>>>>>

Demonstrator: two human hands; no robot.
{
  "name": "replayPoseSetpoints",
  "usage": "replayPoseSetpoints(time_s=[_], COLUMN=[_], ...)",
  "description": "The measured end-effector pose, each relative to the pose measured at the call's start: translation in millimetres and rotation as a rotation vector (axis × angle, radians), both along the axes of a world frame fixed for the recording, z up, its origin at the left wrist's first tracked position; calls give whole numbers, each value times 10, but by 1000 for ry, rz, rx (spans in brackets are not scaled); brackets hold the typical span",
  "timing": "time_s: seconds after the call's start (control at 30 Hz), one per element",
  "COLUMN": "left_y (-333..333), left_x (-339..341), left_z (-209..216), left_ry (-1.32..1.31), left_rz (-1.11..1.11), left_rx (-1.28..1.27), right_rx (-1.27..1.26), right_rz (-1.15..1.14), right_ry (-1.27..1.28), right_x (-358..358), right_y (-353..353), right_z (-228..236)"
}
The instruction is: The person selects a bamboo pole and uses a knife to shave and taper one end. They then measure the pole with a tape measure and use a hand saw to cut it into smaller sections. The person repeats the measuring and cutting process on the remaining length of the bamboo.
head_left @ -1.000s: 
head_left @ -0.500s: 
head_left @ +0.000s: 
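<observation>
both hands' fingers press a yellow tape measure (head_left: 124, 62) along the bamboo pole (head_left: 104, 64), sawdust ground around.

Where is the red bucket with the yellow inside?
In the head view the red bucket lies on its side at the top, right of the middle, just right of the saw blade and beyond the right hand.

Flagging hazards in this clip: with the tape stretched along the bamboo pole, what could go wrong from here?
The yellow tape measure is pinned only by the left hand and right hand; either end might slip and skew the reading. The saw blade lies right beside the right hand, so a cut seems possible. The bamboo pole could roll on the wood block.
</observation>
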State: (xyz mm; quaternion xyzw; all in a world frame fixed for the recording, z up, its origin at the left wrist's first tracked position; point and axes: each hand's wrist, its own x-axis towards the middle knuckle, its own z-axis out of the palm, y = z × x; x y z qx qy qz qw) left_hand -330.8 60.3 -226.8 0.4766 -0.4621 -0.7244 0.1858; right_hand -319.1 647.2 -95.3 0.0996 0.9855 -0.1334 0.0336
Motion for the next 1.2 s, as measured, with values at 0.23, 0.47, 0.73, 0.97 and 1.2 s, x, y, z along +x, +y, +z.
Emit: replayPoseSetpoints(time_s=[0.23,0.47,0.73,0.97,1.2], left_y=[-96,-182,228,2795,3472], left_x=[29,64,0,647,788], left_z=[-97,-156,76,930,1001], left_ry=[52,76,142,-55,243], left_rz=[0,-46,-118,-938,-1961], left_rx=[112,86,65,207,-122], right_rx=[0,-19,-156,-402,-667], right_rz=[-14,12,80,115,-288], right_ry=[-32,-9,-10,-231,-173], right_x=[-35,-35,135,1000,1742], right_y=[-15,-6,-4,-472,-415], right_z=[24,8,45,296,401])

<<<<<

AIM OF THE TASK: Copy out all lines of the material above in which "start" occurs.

RESPONSE AREA:
  "description": "The measured end-effector pose, each relative to the pose measured at the call's start: translation in millimetres and rotation as a rotation vector (axis × angle, radians), both along the axes of a world frame fixed for the recording, z up, its origin at the left wrist's first tracked position; calls give whole numbers, each value times 10, but by 1000 for ry, rz, rx (spans in brackets are not scaled); brackets hold the typical span",
  "timing": "time_s: seconds after the call's start (control at 30 Hz), one per element",

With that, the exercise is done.